The following snippet shows update of a statement with a P12 for wikibase:GlobecoordinateValue and a qualifier using P8 for a wikibase:QuantityValue.

@prefix schema: <http://schema.org/> .
@prefix wd: <https://wikibase.opendata.cz/entity/> .
@prefix p: <https://wikibase.opendata.cz/prop/> .
@prefix ps: <https://wikibase.opendata.cz/prop/statement/> .
@prefix psv: <https://wikibase.opendata.cz/prop/statement/value/> .
@prefix pqv: <https://wikibase.opendata.cz/prop/qualifier/value/> .
@prefix loader: <http://plugins.linkedpipes.com/ontology/l-wikibase#> .

wd:Q2181 a wikibase:Item ;
    rdfs:label "qualifierTest item"@en ;
    p:P12 wds:Q2181-4B493D40-A742-4791-8EAE-60E6D0B73501 .

wds:Q2181-4B493D40-A742-4791-8EAE-60E6D0B73501 a wikibase:Statement ;
    psv:P12 <urn:value1> ;
    pqv:P8 <urn:valueQ> .

<urn:value1> a wikibase:GlobecoordinateValue ;
	wikibase:geoLatitude "28"^^xsd:double ;
	wikibase:geoLongitude "20"^^xsd:double ;
	wikibase:geoPrecision "0.000277778"^^xsd:double ;
	wikibase:geoGlobe <http://www.wikidata.org/entity/Q2> .

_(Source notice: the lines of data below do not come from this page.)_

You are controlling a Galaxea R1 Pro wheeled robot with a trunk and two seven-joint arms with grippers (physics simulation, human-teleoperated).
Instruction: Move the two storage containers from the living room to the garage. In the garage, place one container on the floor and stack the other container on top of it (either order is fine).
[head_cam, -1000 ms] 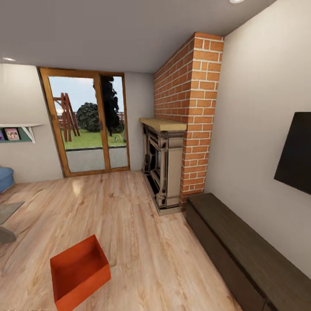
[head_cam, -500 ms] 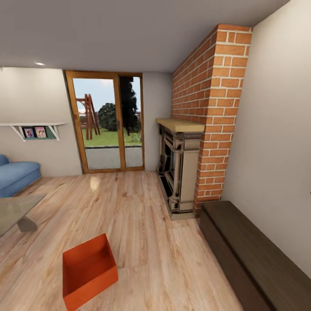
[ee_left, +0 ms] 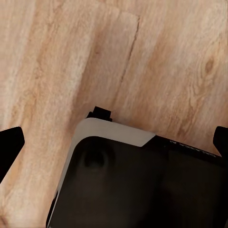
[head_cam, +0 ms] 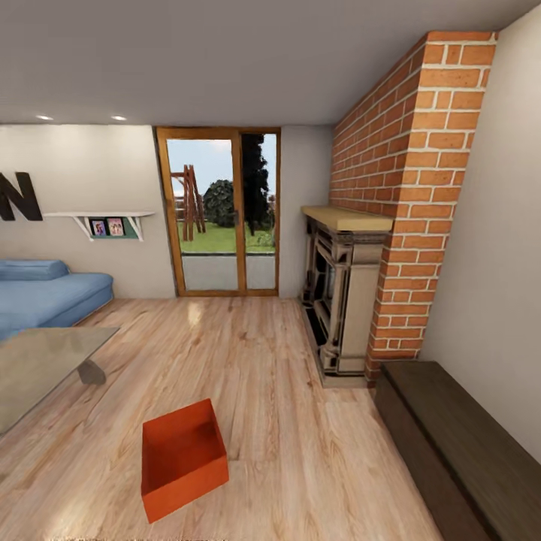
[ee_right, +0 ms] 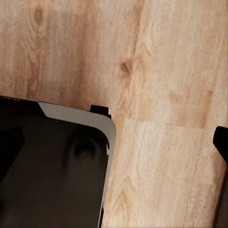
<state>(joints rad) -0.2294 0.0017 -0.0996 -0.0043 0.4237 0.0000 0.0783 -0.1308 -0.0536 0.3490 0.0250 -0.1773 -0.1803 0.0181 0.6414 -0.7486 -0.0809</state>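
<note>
Living room: plank floor (head_cam: 285,391), sofa (head_cam: 45,297) and glass table (head_cam: 37,361) at left, glass doors (head_cam: 222,218) ahead, fireplace (head_cam: 346,300) and dark bench (head_cam: 458,443) at right.
One orange container (head_cam: 182,458) rests on floor, open side up, turned askew, near, left of centre, clear of table.
Step, judged: approach container.
Drive base square to container; avoid table corner; stop with container centred between arms.
Left gripper (ee_left: 114,142): fingers wide apart, holding nothing.
Right gripper (ee_right: 114,137): one fingertip visible; opening cannot be told.

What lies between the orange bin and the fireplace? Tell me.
Bare light wood plank floor: the head view shows nothing standing between the storage container and the fireplace.
</note>
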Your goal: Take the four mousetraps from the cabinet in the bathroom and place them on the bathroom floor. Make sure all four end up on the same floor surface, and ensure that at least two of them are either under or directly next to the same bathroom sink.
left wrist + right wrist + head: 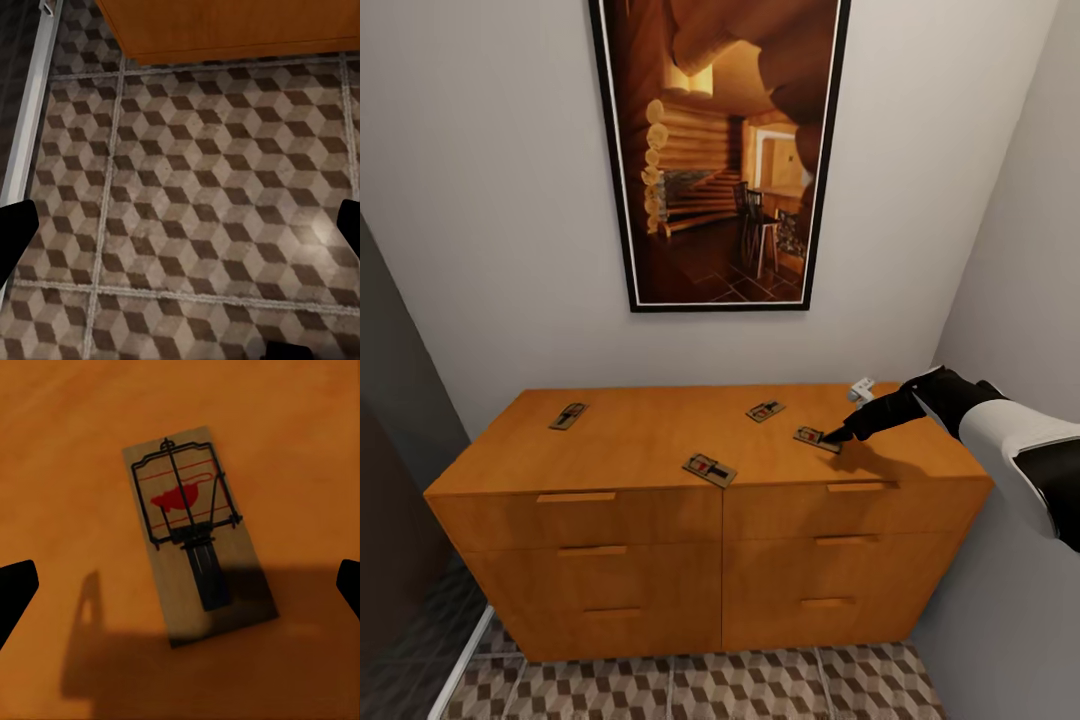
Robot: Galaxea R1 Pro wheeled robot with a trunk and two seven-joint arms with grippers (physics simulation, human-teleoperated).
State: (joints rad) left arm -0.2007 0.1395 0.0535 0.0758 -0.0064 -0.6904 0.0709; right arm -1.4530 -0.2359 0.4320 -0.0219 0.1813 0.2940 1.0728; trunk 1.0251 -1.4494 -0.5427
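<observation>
my right claw (838,436) hangs wide open and empty over the rightmost mousetrap (816,438) on the cabinet (660,520) top. three more mousetraps (709,468) lie further left there. my left claw (180,247) gapes above the bathroom floor (202,210).

The cabinet (660,440) is standing on the bathroom floor (710,690), and four mousetraps are lying flat and well apart on its orange-brown top. Taking the front mousetrap (709,469) at the top's front edge as the landmark, the left mousetrap (568,415) is lying far to its left and farther back, the back mousetrap (765,410) is sitting behind it and a little right, and the right mousetrap (817,438) (196,536) is resting to its right. The cube-patterned tiles are running up to the cabinet's base (225,45).
</observation>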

<urn:valueQ> a wikibase:QuantityValue ;
	wikibase:quantityAmount "+4"^^xsd:decimal ;
	wikibase:quantityUpperBound "5"^^xsd:decimal ;
	wikibase:quantityLowerBound "2"^^xsd:decimal ;
	wikibase:quantityUnit <https://wikibase.opendata.cz/entity/Q2153> .

Deleting statements

It is also possible to delete existing statements, as in the snippet below:

@prefix schema: <http://schema.org/> .
@prefix wd: <https://wikibase.opendata.cz/entity/> .
@prefix p: <https://wikibase.opendata.cz/prop/> .
@prefix ps: <https://wikibase.opendata.cz/prop/statement/> .
@prefix loader: <http://plugins.linkedpipes.com/ontology/l-wikibase#> .

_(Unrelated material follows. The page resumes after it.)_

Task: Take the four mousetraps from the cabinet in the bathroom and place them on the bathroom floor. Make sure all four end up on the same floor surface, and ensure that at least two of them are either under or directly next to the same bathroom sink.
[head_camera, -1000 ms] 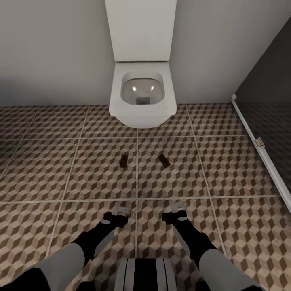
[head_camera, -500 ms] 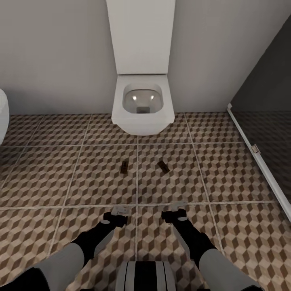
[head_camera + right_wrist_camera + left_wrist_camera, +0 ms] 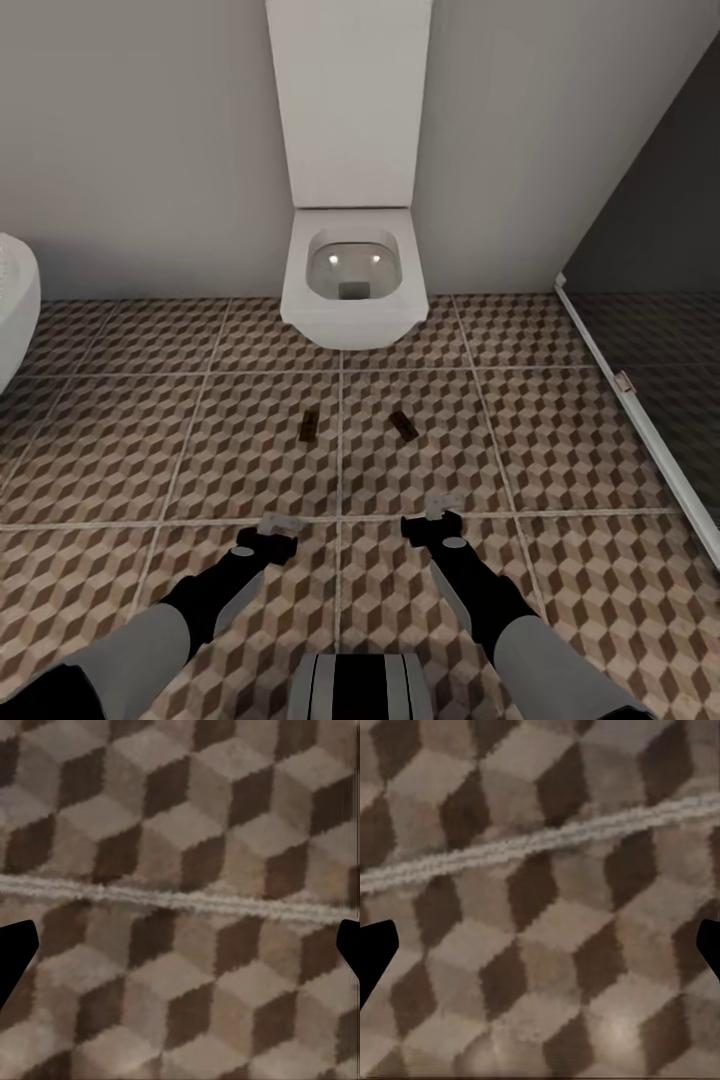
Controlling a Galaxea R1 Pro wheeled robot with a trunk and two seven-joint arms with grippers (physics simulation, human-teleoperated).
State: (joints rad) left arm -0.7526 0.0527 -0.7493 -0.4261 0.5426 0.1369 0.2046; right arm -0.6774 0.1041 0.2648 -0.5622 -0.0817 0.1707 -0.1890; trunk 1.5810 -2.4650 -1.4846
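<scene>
Two mousetraps lie flat on the bathroom floor in front of the toilet: one small brown board on the left, another on the right, about a tile's half-width apart. Nearer to me, my left gripper and right gripper both hang over the cube-patterned tiles, pointing down. In the left wrist view the left gripper is open with only tile and a grout line between its dark fingertips. It is the same in the right wrist view for the open right gripper. The cabinet is out of view.
A white wall-hung toilet stands against the back wall. The edge of a white rounded fixture shows at the far left; I cannot tell whether it is the sink. A dark glass partition with a white bottom rail runs along the right.
The camera has drawn back, so the toilet looks farther off and the white fixture has come into sight at the left. My left gripper has drifted slightly left. The mousetraps lie as before.
</scene>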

wd:Q2212 a wikibase:Item ;
    p:P19 wds:Q2212-dc589db5-481a-e6e5-f742-2032c2de7fbd .

wds:Q2212-dc589db5-481a-e6e5-f742-2032c2de7fbd a wikibase:Statement, lpetl:Delete .

Merging and replacing references

The default strategy for existing statements is to merge existing references with the references specified in the input data. Alternatively, references of the existing statement can be replaced by what is specified in the data, like in the snippet below:

@prefix schema: <http://schema.org/> .
@prefix wd: <https://wikibase.opendata.cz/entity/> .
@prefix p: <https://wikibase.opendata.cz/prop/> .
@prefix ps: <https://wikibase.opendata.cz/prop/statement/> .
@prefix loader: <http://plugins.linkedpipes.com/ontology/l-wikibase#> .

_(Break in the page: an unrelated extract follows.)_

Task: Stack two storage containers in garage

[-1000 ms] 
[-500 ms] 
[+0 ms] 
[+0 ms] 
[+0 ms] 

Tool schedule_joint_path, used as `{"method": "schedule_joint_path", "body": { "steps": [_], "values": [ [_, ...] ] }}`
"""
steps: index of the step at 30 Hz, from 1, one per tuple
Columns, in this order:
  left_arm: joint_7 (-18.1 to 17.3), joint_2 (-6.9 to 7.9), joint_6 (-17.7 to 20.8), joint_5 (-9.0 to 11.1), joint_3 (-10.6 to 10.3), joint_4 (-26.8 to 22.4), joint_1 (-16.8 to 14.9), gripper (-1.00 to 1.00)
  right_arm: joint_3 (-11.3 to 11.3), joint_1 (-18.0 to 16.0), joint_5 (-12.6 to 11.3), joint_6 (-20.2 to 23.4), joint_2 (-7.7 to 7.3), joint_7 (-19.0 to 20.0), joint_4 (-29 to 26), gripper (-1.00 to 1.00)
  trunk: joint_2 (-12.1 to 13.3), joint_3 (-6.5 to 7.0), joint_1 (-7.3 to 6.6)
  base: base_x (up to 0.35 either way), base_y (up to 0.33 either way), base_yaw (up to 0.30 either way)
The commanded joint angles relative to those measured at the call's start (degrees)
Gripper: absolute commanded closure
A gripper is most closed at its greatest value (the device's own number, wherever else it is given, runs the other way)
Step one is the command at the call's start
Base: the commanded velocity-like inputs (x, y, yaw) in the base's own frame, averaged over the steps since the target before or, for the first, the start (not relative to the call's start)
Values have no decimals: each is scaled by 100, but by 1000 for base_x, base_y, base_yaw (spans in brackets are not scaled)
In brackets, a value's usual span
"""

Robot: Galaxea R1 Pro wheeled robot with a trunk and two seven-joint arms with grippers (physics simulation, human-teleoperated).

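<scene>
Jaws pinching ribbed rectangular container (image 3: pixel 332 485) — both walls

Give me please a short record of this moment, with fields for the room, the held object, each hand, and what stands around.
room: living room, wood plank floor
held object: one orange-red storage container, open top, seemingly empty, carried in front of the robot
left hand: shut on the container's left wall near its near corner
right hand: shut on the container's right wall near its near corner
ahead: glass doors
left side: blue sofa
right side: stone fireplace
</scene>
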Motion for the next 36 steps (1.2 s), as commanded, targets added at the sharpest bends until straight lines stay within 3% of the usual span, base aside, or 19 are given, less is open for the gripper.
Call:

wd:Q2212 a wikibase:Item ;
    p:P19 wds:Q2212-dc589db5-481a-e6e5-f742-2032c2de7fbd .

wds:Q2212-dc589db5-481a-e6e5-f742-2032c2de7fbd a wikibase:Statement, lpetl:Replace ;
    ps:P19 wd:Q2211 ;
    prov:wasDerivedFrom <urn:ref2> .

<urn:ref2> a wikibase:Reference ;
   pr:P16 <https://data.gov.cz> .